Salmonella has also been studied for the expression of oncogenic virus antigens. A recombinant ST that produced Human Papillomavirus Type 16 (HPV16) L1 Virus-like Particles (VLPs) induced the anti-tumor immune response in prophylactic as well as therapeutic contexts
[45]. The same group has constructed a
Salmonella that has expressed major capsid protein L1 of HPV16 virus via plasmid, and has shown the induction of anti-HPV16 neutralizing and humoral immune responses
[46]. They have also demonstrated the intravaginal immunization of the HPV16-L1
Salmonella construct and its innate, adaptive, Th1, and Th2 mucosal immune responses
[47]. Thus,
Salmonella can be used to deliver oncogenic viral antigens for prophylactic vaccine development.
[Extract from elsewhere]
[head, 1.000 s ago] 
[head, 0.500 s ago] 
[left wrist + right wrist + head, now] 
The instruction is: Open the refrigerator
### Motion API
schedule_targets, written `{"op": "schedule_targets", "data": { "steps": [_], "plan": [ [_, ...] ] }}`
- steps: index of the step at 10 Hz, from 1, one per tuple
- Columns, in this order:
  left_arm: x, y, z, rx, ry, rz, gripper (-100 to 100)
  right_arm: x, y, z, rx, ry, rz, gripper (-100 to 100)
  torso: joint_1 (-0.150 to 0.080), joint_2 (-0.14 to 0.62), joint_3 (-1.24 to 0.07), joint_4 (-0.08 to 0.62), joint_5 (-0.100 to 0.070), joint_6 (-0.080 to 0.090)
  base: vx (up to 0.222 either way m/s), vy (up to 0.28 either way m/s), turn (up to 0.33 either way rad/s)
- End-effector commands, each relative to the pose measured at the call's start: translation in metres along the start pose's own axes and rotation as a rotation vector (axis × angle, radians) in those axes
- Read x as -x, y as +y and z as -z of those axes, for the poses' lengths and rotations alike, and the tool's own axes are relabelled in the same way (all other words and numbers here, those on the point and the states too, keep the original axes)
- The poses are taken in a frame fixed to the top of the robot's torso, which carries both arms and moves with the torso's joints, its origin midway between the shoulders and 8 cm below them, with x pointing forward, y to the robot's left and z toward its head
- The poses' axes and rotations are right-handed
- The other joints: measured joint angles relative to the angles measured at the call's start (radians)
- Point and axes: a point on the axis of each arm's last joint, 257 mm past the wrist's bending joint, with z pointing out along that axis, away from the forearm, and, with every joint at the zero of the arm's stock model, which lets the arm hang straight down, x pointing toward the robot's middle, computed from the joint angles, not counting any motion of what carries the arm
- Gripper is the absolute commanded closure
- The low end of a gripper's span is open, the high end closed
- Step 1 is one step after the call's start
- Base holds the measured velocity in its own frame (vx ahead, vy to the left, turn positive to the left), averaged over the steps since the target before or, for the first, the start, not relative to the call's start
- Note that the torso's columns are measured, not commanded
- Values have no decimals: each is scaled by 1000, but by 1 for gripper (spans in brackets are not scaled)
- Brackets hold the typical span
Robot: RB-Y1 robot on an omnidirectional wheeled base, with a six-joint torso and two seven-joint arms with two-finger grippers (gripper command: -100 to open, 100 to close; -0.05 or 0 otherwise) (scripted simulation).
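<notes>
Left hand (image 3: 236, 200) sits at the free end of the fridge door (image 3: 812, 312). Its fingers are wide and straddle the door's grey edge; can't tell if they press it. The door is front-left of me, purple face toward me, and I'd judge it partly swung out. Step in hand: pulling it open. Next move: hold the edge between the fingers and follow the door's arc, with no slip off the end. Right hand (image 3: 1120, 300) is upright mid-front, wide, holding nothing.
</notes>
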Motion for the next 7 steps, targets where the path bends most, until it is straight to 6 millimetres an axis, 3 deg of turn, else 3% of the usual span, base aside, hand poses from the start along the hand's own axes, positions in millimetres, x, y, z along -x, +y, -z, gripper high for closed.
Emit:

In addition,
Salmonella infection triggers the formation of gap junctions in melanoma that are typically lacking in tumor cells. The transfer of tumor antigens to dendritic cells and the resultant induction of immune responses depend on these gap junctions
[48]. Moreover,
Salmonella has the ability to induce MHC class I and II immune responses by delivering cancer-related antigens via bacterial surface and translocating the antigen or its gene to the antigen-presenting cells, respectively.
Salmonella has the virtue of being used as a delivery vehicle for extrinsic cancer antigens, oncogenic viral antigens, and to display the intrinsic antigens of the active tumor to achieve anti-cancer immunity based on these aspects.